Fino a pochi giorni fa, chiunque avesse cercato un’immagine recente di Volodymyr Zelensky si sarebbe trovato di fronte a un’uniforme informale: felpe kaki, pantaloni cargo, magliette tecniche senza stemmi di Stato, e ai piedi scarponi da combattimento. Nessuna giacca, nessuna cravatta. Una dichiarazione politica, più che estetica, reiterata con metodo: sono in guerra, e vesto di conseguenza.
In questi ultimi giorni, però, qualcosa è cambiato. Il presidente ucraino si è presentato al vertice della NATO all’Aia e durante il successivo incontro con Donald Trump indossando una giacca nera dal taglio asciutto, militare ma elegante, abbinata a una camicia senza cravatta e a un paio di scarpe ibride tra sneaker e stivali. Il colore resta quello della battaglia, ma la forma si fa più istituzionale. È il linguaggio delle immagini a parlare, prima ancora delle parole.

Un compromesso che parla a tutti
Non è un ritorno al completo da presidente, né una svolta verso il look “da parata”. È piuttosto un aggiustamento simbolico, una via di mezzo tra la coerenza narrativa del comandante in trincea e le esigenze di un leader che deve sedersi ai tavoli dove si decidono le sorti della guerra e della pace.
Zelensky ha detto tempo fa: “Indosserò di nuovo il completo solo quando la guerra sarà finita”. Ma il contesto cambia. In una fase in cui l’appoggio degli alleati occidentali — soprattutto statunitensi — non è più scontato, anche il tessuto di una giacca può diventare una leva diplomatica.

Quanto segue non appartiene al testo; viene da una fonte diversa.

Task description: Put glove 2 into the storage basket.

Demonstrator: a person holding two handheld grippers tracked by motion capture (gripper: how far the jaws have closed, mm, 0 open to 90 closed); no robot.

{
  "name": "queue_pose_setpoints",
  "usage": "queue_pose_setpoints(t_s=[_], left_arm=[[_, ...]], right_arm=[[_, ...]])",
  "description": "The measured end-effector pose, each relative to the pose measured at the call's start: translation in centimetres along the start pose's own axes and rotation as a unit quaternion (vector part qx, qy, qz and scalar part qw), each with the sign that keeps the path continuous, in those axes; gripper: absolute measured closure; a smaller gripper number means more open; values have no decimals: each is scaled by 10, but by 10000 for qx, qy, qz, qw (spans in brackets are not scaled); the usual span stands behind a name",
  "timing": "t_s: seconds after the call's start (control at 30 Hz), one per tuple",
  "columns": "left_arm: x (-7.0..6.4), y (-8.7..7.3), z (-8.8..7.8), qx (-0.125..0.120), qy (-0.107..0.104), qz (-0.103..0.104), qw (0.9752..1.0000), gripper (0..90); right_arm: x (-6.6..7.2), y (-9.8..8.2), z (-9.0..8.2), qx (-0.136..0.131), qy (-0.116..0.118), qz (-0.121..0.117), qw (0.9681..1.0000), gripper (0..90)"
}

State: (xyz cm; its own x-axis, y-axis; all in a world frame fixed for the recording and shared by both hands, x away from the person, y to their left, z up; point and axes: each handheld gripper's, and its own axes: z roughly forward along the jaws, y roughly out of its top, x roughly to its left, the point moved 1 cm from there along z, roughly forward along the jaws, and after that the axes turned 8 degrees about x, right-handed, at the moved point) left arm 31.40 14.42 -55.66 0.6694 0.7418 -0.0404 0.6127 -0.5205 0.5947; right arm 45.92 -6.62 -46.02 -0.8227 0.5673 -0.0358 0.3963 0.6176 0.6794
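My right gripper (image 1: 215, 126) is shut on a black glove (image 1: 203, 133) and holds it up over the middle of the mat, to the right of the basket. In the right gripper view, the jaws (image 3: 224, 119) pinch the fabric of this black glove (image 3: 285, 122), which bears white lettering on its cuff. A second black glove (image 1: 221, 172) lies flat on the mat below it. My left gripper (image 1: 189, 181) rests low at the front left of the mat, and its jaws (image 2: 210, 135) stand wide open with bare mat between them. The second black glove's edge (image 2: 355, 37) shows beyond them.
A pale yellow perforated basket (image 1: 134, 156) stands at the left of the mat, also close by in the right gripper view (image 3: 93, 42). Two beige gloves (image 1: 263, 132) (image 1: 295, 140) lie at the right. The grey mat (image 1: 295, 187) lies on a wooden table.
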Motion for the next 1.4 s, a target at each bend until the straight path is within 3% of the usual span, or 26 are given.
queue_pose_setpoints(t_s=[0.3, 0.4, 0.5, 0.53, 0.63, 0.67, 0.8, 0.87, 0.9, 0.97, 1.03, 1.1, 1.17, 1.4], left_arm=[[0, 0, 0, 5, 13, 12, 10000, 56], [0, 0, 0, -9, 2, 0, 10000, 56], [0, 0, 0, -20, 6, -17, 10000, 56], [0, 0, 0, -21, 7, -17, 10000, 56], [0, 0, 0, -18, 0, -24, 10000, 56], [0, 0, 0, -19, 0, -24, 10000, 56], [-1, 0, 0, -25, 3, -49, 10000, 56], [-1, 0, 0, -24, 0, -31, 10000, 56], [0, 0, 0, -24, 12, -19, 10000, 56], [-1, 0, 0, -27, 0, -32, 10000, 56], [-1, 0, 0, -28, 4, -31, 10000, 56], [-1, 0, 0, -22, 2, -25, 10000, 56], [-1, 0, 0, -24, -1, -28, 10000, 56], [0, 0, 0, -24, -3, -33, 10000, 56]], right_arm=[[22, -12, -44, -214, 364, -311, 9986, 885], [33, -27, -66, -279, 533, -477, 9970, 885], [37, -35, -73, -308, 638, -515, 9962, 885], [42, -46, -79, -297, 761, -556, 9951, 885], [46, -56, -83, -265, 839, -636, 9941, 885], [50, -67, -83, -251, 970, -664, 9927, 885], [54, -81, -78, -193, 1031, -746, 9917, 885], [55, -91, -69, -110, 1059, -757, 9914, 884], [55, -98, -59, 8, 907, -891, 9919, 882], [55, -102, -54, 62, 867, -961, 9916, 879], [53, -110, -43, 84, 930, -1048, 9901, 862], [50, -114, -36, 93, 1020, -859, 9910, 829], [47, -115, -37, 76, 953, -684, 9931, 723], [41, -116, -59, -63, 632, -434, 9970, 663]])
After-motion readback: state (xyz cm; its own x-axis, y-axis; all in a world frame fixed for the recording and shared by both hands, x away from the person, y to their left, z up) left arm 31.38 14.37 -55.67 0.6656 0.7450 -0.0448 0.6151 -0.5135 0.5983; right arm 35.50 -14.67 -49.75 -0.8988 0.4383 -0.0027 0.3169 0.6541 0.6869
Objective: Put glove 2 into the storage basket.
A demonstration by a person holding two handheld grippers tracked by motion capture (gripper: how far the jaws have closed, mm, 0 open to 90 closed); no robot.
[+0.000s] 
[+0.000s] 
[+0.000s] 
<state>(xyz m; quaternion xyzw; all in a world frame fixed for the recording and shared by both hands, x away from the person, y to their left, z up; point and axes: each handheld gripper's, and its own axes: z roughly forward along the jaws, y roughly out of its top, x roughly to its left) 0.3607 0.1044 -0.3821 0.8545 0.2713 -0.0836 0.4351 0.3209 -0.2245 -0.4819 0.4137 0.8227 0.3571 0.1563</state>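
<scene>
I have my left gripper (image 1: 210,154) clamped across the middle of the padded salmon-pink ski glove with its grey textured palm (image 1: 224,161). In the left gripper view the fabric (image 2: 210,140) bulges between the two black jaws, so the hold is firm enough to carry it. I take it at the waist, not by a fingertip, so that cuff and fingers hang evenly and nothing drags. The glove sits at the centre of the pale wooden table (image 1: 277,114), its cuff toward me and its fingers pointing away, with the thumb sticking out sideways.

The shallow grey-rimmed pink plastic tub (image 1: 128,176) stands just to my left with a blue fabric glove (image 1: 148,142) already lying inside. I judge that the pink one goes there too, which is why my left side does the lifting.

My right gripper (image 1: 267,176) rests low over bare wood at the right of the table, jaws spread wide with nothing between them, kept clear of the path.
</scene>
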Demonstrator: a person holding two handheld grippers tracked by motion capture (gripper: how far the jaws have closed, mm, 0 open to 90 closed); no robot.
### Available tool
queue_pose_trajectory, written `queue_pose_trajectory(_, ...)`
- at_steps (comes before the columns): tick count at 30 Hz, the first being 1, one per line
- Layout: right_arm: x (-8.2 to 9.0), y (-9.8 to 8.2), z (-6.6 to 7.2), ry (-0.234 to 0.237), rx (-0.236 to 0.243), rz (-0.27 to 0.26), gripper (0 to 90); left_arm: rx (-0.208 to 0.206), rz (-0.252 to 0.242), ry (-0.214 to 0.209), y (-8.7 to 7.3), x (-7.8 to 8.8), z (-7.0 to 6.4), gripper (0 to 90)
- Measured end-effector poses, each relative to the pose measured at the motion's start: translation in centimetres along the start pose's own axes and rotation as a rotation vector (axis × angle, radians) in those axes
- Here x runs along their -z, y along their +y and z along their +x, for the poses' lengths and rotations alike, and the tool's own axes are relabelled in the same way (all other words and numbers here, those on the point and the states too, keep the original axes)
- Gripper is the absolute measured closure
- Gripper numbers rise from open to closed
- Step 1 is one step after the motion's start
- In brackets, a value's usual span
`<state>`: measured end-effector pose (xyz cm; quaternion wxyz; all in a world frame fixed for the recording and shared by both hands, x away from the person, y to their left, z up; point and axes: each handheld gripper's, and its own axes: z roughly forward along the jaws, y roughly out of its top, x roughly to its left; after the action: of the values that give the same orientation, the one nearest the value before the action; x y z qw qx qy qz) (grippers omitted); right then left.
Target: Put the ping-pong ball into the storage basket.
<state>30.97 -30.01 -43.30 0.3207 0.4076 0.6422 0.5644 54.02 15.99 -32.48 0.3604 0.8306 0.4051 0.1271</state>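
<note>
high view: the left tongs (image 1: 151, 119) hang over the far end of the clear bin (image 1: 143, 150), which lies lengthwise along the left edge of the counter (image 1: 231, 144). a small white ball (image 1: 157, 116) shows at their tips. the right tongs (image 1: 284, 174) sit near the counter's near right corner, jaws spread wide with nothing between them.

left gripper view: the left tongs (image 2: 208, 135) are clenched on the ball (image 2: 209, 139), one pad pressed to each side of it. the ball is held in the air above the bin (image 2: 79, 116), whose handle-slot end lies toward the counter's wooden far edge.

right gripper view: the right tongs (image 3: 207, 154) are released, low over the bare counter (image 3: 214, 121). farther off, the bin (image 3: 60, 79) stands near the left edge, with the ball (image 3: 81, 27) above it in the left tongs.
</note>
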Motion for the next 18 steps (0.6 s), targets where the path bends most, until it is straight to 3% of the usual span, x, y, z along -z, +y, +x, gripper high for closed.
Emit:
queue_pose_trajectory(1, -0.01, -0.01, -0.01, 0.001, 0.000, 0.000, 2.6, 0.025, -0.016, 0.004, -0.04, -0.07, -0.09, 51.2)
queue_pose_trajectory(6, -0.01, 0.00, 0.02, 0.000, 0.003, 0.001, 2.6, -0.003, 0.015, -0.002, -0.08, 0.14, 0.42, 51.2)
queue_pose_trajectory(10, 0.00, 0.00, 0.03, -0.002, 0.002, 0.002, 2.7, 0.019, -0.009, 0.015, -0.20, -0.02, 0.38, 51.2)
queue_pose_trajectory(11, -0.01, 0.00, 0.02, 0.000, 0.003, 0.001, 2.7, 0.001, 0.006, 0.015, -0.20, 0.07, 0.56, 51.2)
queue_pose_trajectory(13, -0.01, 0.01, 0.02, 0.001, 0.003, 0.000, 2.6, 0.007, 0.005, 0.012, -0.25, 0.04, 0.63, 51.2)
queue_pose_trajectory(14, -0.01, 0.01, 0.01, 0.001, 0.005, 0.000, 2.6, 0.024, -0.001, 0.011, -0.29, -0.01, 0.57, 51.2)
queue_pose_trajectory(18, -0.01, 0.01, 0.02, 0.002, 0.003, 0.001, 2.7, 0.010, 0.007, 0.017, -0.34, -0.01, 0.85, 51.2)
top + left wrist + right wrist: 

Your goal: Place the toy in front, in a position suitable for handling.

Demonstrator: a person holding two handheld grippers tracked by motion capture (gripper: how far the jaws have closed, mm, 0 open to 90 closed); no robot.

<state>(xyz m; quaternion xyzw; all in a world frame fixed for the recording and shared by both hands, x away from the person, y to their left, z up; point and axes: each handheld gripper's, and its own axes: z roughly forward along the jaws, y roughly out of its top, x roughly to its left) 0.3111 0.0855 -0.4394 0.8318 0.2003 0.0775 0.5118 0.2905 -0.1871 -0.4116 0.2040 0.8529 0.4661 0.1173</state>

Non è solo estetica: è diplomazia visiva.
La moda come segnale geopolitico
Nel mondo della comunicazione contemporanea, dove ogni frame viene sezionato, ogni fotografia diventa notizia. E così la giacca nera di Zelensky finisce nelle gallery delle testate americane, nei tweet ironici dell’estrema destra, ma anche nelle letture più attente dei commentatori d’immagine.
È un capo ibrido: né divisa né tailleur. Una giacca con tasche visibili e tessuto tecnico, che richiama l’abbigliamento tattico ma lo raffina. Non si tratta solo di marketing o di moda, ma di un messaggio: resto in guerra, ma parlo da uomo di Stato. Resto soldato, ma anche stratega.

Il corpo del leader come racconto
Nel caso di Zelensky, l’abbigliamento è biografia incarnata. Ex attore, consapevole della forza delle immagini, ha costruito attorno a sé una figura coerente con il momento storico. Ha rinunciato agli abiti da cerimonia e al formalismo istituzionale per diventare simbolo di un Paese sotto assedio. Ora, il suo corpo racconta una nuova fase: la diplomazia non è pace, ma ne è la premessa.
La giacca nera non è il ritorno alla normalità, ma un gesto d’apertura. Parla al Congresso americano, agli alleati europei, a chi chiede impegno ma anche sobrietà. Non è moda: è strategia culturale. Un linguaggio silenzioso che prova a tenere insieme l’urgenza del conflitto e la necessità di una tregua.
Zelensky non ha cambiato divisa. L’ha solo stirata.